Need Systems Training That Actually Works?
- Emergent Learning
- Nov 2
- 3 min read
When a new IT system goes live, there’s always one person who gets stuck first.
At a local council, it was Jess. She’d been a star performer in the old system. But within a week of go-live, her team leader noticed she was spending half her day re-entering the same information.
When asked what was happening, she sighed:
“The training told me how to click, not what to do when there are five codes that look almost the same.”
That’s the moment it hits you: systems training often teaches the system, not the work.
Why Systems Training Fails During Software Rollouts
New system rollouts are meant to make work faster, yet many create confusion. Too often, system implementation training focuses on the interface instead of the decisions employees need to make inside it.
No one needs to be shown how to log in. But they do need the right URL and to know who to contact if access doesn’t work.
No one needs an animation of a dropdown expanding. But they do need to understand which option keeps data consistent across departments and which one triggers errors downstream.
Jess put it simply:
“It’s not that I didn’t know where to click. I just didn’t know which choice was right for the job I was doing.”
She didn’t need to be told how to operate the tool. She needed to understand why that choice mattered.
Reflection: When designing your systems training, are you teaching people to operate the software or to make the right choices in it?Scenario-Based Systems Training That Reflects Real Work
The fix came when the learning team changed tack.
Instead of running through screens, they built short scenario-based learning modules around what staff actually do: issuing permits, logging maintenance requests, responding to residents.
Each scenario mirrored a real task — the screen, the options, the time pressure. Jess could practise deciding which code to choose, not just watch someone else do it.
When she later used the live system, she said it felt familiar:
“It wasn’t like I remembered every step, but I’d already been in that situation once. I just knew what to do.”
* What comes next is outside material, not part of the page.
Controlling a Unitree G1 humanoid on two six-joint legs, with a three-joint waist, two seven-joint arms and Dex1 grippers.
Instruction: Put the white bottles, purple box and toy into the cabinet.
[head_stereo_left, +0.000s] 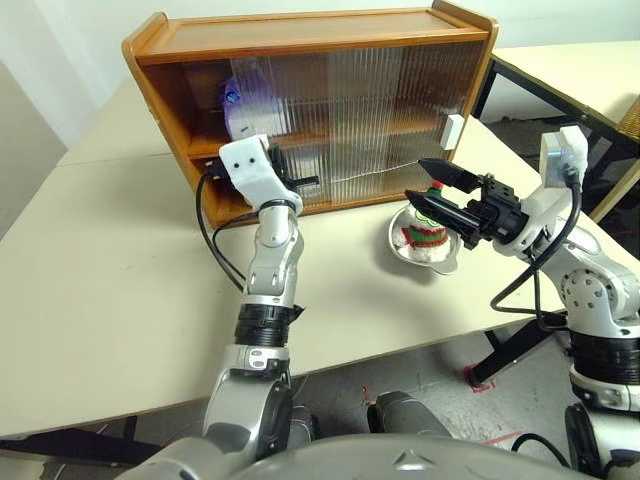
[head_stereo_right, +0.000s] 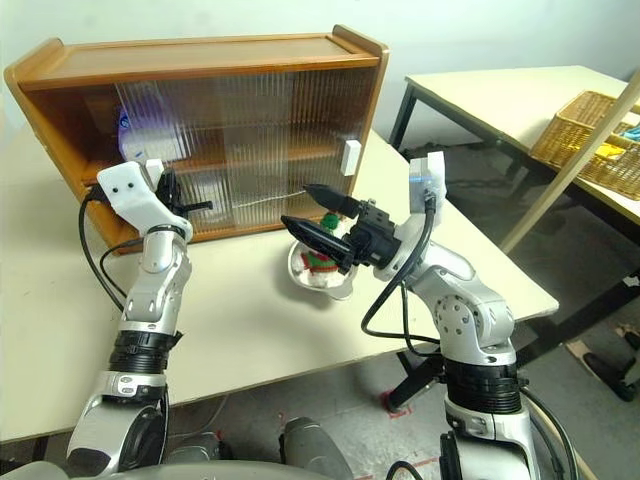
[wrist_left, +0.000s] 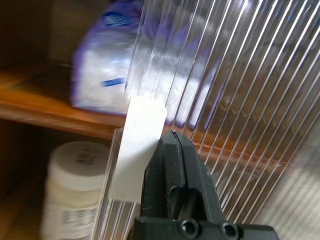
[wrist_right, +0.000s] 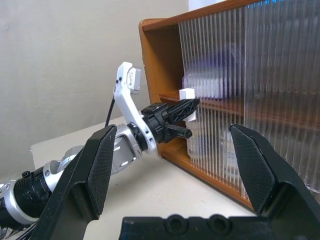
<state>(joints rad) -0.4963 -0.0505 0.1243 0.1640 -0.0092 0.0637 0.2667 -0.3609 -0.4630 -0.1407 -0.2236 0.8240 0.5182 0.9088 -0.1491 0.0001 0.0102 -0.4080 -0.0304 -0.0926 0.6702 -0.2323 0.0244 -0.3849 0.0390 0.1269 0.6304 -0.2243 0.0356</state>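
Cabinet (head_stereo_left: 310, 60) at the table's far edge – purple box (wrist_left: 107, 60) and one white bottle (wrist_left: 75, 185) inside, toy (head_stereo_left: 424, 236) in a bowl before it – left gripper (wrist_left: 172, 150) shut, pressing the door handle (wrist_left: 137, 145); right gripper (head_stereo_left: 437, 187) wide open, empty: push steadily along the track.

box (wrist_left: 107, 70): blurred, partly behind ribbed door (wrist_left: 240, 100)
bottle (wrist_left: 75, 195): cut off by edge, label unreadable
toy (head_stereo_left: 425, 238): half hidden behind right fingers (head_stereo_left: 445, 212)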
By seeing her everyday challenges reflected in the training, Jess built confidence — not from memorising steps, but from practising real decisions.
Reflection: What would your systems training scenarios look like if they mirrored the pressure, uncertainty, and judgement calls your people face every day?Agile Learning Design for Evolving Systems
The truth is, it’s not always the learning designer’s fault.
Most systems training is created while the software itself is still changing. In agile projects, features move faster than content updates. By the time screenshots are approved, button names have changed again.
So the team started building in layers:
A short pre-go-live “getting started” guide with login and support info
Quick day-one walkthroughs for top tasks
Scenario-based refreshers a few weeks later, when the system stabilised
Jess noticed the difference:
“Before, we got one big training session and then we were on our own. This time, help kept arriving when we actually needed it.”
That flexibility turned training into an agile learning process, not a single event.
Reflection: Does your systems training timeline reflect the pace of your system build, or are you trying to freeze a moving target?Just-in-Time Learning That Supports Daily System Use
A month later, Jess clicked a small question-mark icon she hadn’t noticed before.
Up popped a short, embedded tip:
“Need help choosing a permit code? Use this quick guide.”
That one micro-moment saved hours of rework.
“It was such a small thing,” she said, “but it showed up exactly when I was stuck. I wish more training worked like that.”
Because the best systems training isn’t front-loaded. It’s available at the moment of need.
Reflection: If your users forget 90% of training within a week, where can you move that knowledge so it’s available just in time instead?Systems Training That Builds Confidence and Capability
Systems training shouldn’t be about memorising clicks. It should be about confidence, context, and capability — the things that stay long after the system changes.
As Jess put it:
“I don’t need to remember every button. I just need to know how to get it right when it matters.”
Final Reflection: What would your systems training look like if it was designed not for launch day, but for how people really use the system three weeks later?